Dr Diego Garcia, one of the operations astronomers at ALMA says that a “new golden age of astronomy” began when the scientists switched on the new array on September 30.
- ALMA View of Antennae Galaxies
- ALMA and Hubble Composite View of Antennae Galaxies
- Hubble Telescope View of Antennae Galaxies
ALMA’s First Image
Dr. Alison Peck, a radio astronomer and ALMA Deputy Project Scientist during construction and testing says the team chose the Antennae Galaxies for ALMA’s first image not just because of the name but “because it is in the process of undergoing the type of spectacular, violent merger that many galaxies may have undergone since their formation, but that we can rarely catch in action.”
The Antennae Galaxies are two spiral galaxies that are in the process of crashing into one another. They are the youngest and nearest colliding galaxy pair ever found.
Dr. Brad Whitmore of the Space Telescope Science Institute says, “The collision of these two galaxies has turned them into an impressive star-making factory. With Hubble, we’ve seen the formation of thousands of massive super star clusters, each with thousands or even millions of young stars in them.”
He says with with ALMA, astronomers will focus on the heart of the collision. They will be able to then study the formation of the Antennae’s “most impressive fireworks and look into the cores of the giant molecular clouds where the star clusters are born.”

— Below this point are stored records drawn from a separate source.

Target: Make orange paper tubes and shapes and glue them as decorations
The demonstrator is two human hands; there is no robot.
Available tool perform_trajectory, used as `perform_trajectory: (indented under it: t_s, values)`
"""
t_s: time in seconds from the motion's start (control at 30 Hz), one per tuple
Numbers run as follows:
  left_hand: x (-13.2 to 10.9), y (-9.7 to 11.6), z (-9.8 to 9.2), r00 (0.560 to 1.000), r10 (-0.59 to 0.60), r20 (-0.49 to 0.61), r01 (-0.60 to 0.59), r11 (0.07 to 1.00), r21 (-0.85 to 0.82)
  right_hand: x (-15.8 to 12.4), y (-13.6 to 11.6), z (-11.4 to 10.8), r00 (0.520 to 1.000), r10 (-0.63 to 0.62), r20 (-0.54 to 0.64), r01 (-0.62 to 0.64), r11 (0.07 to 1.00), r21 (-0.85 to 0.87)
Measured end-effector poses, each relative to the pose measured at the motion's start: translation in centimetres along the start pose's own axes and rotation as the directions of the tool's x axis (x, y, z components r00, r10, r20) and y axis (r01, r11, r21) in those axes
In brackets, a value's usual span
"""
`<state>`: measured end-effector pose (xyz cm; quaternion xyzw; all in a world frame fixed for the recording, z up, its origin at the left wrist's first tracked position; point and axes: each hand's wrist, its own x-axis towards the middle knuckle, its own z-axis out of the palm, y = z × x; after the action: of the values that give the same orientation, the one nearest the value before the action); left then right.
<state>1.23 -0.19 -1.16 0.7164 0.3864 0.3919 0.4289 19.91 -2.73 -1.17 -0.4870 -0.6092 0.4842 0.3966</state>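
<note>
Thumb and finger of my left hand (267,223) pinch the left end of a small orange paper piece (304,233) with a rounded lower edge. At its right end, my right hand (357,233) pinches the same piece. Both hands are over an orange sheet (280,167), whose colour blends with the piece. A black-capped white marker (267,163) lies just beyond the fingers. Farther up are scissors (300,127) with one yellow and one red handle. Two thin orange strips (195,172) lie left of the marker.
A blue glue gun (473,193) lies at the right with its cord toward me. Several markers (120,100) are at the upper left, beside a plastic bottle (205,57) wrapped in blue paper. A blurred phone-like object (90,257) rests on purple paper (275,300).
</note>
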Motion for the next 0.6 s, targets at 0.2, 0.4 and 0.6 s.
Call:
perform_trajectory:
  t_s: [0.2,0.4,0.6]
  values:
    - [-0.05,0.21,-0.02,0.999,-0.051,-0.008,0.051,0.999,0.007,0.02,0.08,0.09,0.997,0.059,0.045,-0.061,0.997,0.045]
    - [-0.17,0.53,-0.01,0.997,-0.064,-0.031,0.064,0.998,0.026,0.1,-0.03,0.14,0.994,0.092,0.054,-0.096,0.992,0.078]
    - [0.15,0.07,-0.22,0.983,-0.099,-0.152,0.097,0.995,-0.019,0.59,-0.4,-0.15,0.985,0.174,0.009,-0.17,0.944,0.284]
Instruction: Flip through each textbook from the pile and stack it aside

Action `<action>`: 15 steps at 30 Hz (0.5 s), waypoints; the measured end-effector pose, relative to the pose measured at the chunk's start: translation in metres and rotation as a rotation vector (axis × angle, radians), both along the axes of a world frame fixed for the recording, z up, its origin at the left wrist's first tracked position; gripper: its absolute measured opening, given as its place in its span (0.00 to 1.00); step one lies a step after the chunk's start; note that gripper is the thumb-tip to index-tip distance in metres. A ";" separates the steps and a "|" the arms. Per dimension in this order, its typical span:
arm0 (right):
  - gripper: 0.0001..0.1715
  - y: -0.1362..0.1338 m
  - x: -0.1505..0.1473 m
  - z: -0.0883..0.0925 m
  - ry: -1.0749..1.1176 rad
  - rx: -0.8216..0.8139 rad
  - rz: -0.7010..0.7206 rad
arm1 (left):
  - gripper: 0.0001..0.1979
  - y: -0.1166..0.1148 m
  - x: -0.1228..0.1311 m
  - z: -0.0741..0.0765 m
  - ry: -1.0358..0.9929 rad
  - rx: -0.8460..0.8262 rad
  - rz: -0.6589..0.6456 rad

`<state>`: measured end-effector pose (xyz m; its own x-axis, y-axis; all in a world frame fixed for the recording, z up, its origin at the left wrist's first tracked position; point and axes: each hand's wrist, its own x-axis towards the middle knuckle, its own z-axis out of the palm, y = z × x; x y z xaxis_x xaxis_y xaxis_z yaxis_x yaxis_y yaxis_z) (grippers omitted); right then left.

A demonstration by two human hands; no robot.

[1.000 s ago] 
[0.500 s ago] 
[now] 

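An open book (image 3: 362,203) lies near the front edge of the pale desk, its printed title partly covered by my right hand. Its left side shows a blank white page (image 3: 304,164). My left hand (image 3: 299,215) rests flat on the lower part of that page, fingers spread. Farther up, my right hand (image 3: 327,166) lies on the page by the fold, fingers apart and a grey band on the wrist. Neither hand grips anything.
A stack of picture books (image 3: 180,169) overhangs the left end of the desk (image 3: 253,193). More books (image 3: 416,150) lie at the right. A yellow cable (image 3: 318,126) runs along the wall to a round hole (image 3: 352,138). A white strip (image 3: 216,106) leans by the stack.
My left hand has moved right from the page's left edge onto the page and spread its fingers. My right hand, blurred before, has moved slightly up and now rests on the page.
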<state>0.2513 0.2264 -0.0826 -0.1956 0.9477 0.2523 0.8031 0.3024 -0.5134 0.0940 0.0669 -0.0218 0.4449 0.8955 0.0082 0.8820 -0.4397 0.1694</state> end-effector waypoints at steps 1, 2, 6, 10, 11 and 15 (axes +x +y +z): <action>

The first image from ALMA is vastly different from the pictures from the Hubble Telescope and for good reason. Hubble is in space while ALMA is a ground-based array. ALMA also detects wavelengths about a thousand times longer than those of visible light. The longer wavelengths allow for the study of cold objects like the clouds of dust and gas from which planets and stars form, as well as very distant objects in the early universe.
The ALMA project began in 2003 and as more antennas have been added astronomers have been able to see further back in time by looking deeper into space with ever more clarity.

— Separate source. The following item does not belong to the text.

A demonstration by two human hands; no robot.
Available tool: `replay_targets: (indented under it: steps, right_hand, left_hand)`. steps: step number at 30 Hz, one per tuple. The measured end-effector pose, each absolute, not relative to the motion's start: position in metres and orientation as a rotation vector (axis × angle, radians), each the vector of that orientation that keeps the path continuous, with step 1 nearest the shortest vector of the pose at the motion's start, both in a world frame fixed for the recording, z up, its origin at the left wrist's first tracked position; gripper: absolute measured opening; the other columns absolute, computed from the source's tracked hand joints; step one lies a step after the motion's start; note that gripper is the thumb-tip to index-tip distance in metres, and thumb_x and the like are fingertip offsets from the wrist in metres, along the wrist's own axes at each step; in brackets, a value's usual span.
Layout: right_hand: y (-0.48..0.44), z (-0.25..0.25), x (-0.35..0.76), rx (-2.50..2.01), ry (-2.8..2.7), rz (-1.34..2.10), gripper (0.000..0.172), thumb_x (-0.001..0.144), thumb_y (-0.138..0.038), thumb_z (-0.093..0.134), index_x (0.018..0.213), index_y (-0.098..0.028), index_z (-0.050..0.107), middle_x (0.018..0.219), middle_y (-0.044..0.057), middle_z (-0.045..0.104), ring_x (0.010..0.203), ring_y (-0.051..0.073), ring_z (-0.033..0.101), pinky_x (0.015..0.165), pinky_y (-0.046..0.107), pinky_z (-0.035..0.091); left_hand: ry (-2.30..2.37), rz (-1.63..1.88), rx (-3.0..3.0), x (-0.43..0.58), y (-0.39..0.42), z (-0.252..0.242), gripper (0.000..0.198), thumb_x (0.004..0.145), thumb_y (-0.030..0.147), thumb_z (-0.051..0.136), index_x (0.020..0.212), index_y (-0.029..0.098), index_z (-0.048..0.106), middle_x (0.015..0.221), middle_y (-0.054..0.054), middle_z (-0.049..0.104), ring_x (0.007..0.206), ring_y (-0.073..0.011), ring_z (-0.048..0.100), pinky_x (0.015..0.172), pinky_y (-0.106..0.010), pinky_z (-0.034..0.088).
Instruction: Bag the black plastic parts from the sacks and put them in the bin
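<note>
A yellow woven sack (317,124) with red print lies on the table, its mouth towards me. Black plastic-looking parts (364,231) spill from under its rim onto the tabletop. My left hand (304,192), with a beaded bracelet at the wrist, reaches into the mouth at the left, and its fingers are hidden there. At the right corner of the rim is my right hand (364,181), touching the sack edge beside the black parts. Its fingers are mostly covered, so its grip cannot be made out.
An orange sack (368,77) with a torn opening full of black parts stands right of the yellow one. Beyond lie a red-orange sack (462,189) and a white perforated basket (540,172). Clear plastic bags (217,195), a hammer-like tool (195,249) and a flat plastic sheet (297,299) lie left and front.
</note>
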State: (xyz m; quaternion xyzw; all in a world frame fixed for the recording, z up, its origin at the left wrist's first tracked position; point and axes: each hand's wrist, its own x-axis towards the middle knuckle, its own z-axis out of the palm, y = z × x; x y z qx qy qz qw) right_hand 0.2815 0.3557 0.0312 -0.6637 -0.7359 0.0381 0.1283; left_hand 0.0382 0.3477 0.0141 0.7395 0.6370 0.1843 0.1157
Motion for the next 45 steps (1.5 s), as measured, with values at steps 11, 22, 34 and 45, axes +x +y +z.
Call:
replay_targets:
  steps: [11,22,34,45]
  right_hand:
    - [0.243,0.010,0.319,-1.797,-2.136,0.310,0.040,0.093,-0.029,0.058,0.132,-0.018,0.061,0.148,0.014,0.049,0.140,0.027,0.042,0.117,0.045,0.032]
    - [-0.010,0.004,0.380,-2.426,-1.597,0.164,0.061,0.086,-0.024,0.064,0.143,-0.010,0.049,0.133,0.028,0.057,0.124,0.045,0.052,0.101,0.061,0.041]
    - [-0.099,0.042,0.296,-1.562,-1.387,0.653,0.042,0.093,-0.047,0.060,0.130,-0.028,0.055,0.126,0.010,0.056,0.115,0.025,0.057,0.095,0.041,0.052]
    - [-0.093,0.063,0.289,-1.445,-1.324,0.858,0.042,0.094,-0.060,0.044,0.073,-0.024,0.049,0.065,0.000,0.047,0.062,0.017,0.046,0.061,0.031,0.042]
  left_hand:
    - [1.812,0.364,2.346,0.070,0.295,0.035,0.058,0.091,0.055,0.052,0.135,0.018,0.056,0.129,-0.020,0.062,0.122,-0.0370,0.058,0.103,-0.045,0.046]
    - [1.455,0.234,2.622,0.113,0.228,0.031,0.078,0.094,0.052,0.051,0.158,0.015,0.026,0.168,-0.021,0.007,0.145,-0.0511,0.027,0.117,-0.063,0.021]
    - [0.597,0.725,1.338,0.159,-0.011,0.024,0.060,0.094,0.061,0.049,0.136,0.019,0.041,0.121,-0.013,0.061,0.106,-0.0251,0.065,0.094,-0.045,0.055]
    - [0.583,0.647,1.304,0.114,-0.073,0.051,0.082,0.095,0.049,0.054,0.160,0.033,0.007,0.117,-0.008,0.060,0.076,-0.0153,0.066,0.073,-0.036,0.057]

Dr. Garcia tells BBC News, “We are going to be able to see the beginning of the Universe, how the first galaxies were formed. We are going to learn so much more about how the Universe works.”
One of the projects on ALMA’s docket is the study of AU Microscopii, a young star about one percent the age of the sun with a ring of matter around it that may be in the process of coalescing into planets.